▶ EXERCISE PROMPT
From the listing below, extract every line in which the word "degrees" appears.

▶ RAW DATA

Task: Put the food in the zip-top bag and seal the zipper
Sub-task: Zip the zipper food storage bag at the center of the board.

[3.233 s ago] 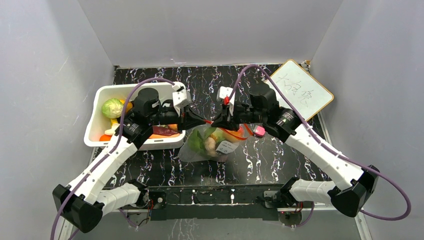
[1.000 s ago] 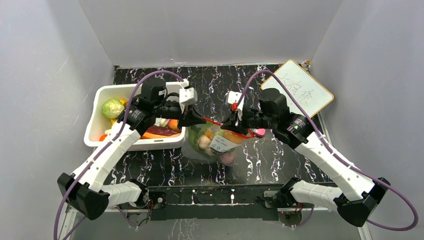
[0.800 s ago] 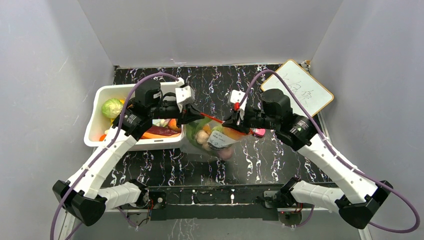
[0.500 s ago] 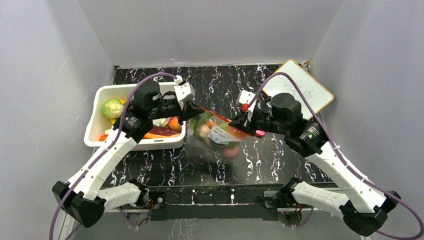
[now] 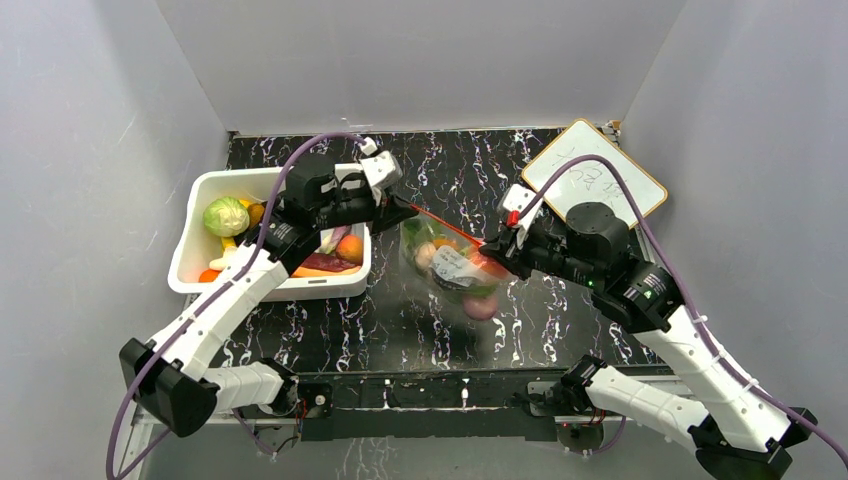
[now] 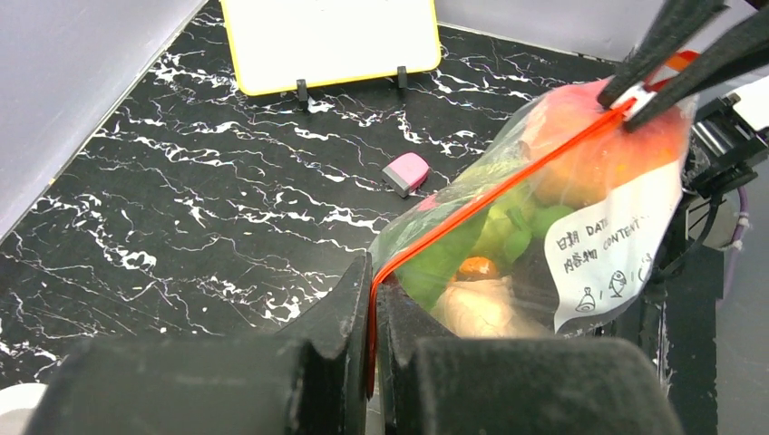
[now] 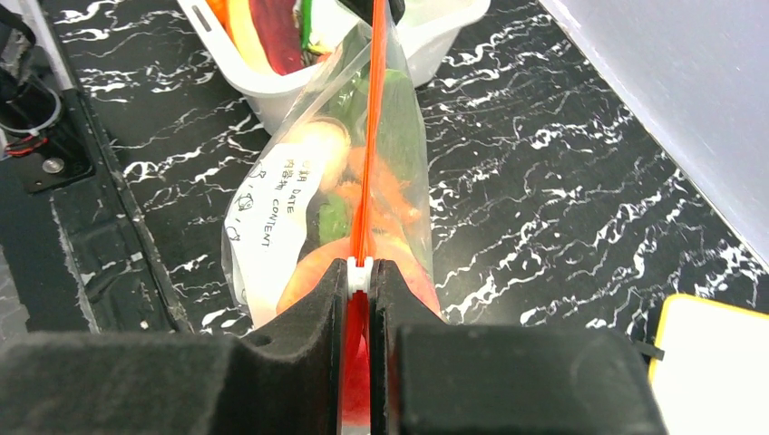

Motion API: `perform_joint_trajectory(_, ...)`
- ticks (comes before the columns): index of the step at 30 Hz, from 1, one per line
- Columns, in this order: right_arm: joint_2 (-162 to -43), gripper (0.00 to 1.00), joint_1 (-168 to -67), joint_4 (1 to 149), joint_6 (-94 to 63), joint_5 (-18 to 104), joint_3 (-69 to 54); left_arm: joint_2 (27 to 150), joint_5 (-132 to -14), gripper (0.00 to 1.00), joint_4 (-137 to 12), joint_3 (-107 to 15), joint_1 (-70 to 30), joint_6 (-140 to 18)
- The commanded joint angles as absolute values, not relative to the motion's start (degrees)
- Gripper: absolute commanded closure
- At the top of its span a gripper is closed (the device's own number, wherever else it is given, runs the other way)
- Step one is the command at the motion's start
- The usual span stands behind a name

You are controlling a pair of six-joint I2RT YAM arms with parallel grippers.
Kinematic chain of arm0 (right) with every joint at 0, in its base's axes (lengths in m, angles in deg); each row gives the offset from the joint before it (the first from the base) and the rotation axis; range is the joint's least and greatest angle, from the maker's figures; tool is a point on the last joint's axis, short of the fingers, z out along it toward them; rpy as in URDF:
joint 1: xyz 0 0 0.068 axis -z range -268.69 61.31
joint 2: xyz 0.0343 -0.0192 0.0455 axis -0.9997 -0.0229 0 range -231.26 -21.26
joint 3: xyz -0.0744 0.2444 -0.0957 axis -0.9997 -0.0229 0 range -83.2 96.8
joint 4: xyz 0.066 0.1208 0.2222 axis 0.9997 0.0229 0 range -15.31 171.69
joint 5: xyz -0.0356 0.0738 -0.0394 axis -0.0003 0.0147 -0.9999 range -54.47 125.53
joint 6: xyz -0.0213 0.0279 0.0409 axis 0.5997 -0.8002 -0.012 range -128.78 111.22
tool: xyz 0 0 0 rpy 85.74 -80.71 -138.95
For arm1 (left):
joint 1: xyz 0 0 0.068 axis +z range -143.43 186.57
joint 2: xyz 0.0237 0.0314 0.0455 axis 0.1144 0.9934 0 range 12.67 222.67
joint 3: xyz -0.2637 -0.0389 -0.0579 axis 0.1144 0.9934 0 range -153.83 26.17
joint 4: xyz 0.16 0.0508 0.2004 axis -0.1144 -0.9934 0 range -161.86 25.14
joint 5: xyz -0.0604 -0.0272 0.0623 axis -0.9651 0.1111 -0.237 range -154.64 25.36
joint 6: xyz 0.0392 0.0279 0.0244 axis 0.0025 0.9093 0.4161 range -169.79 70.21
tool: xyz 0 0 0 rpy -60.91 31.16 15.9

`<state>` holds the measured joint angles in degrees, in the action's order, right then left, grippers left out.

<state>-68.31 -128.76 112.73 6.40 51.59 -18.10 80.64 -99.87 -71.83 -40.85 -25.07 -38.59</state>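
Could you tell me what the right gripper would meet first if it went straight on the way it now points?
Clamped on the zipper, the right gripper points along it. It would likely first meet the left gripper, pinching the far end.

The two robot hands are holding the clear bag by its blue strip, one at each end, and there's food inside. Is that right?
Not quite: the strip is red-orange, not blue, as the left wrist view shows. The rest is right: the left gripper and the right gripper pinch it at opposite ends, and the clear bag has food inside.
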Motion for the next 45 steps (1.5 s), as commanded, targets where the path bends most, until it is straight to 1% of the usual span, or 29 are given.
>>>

▶ EXERCISE ANSWER
- The commanded joint angles as absolute values, not relative to the motion's start (degrees)
`<state>` holds the measured joint angles in degrees, in the action's order, right then left, grippers left out.

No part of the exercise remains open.